El próximo lunes, 28 de noviembre, zarpará desde Barcelona el primero de los cruceros enogastronómicos que pondrá en marcha durante finales de 2011 y 2012 MSC Cruceros, con paradas en Casablanca, Santa Cruz de Tenerife, Madeira, Málaga, Génova y vuelta a la Ciudad Condal. El chef madrileño Paco Roncero, cuyo restaurante La Terraza del Casino ostenta dos estrellas Michelin, acompañará a los pasajeros a bordo del MSC Fantasía y realizará clases magistrales en las que los viajeros conocerán las técnicas más depuradas para preparar tapas de diseño. Los chefs Gilles Epié, Anthony Worrall Thompson y Mauro Uliassi conducirán sesiones análogas el año que viene.

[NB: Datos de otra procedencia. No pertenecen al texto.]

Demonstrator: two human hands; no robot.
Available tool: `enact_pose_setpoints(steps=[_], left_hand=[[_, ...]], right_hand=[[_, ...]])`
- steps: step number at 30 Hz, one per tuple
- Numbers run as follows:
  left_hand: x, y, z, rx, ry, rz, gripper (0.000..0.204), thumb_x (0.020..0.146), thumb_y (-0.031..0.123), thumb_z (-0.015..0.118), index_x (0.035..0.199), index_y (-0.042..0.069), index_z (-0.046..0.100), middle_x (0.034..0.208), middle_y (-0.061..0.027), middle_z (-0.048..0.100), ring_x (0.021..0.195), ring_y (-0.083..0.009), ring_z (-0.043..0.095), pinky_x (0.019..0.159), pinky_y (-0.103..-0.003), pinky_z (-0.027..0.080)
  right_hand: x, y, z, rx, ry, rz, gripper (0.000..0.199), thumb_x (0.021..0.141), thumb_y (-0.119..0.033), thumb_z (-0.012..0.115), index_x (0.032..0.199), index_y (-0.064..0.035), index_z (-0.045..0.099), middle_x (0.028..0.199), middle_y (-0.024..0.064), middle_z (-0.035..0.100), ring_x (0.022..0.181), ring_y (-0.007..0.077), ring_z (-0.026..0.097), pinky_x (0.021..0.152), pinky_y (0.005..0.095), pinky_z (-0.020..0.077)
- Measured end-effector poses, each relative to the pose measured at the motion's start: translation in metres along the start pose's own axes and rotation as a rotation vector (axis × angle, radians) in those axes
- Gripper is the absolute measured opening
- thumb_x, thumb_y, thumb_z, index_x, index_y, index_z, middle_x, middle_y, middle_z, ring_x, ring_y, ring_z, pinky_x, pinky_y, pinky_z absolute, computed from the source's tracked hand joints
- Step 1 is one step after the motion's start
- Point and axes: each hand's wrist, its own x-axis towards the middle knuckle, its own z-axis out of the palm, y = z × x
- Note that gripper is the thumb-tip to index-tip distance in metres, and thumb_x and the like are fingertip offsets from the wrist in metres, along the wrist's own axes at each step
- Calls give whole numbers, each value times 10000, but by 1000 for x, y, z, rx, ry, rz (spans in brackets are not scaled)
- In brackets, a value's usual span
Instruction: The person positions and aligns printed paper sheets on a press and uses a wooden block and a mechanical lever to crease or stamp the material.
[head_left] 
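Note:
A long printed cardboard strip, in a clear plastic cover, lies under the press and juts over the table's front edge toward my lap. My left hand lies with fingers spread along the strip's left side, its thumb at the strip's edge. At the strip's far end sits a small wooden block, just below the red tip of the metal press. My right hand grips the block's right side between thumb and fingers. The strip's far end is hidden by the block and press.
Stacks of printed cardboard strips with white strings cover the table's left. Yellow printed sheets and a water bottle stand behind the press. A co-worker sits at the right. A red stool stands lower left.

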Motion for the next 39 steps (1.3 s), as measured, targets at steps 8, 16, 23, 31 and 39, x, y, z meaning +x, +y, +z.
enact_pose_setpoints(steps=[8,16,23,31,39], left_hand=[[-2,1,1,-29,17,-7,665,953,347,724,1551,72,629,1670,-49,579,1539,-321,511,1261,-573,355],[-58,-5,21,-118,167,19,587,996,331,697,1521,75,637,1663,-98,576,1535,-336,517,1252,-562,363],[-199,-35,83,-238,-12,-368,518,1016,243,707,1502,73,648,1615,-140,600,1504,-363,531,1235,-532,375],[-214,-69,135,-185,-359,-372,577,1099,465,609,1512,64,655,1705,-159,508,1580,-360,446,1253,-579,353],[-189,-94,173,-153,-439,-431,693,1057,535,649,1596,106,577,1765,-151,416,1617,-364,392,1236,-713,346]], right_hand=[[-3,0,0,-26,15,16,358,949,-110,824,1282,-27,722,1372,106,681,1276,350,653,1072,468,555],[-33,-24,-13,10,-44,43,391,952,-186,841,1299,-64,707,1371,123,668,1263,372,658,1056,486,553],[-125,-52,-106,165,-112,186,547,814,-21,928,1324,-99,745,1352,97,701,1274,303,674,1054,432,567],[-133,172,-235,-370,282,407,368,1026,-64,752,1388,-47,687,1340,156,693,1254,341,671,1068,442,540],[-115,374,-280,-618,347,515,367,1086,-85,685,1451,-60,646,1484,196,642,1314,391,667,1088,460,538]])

En Celebrity Cruises también organizan eventos de este estilo, como la degustación de vinos (el precio de las botellas más accesibles ronda los 150 euros). Las naves de la clase Solstice cuentan con 10 restaurantes, tres de ellos de especialidad (francés, italiano y asiático). También cuentan con un bar con la barra helada, para mantener las bebidas siempre frías, y con el Molecular Bar, en el que se sirven cócteles con nitrógeno.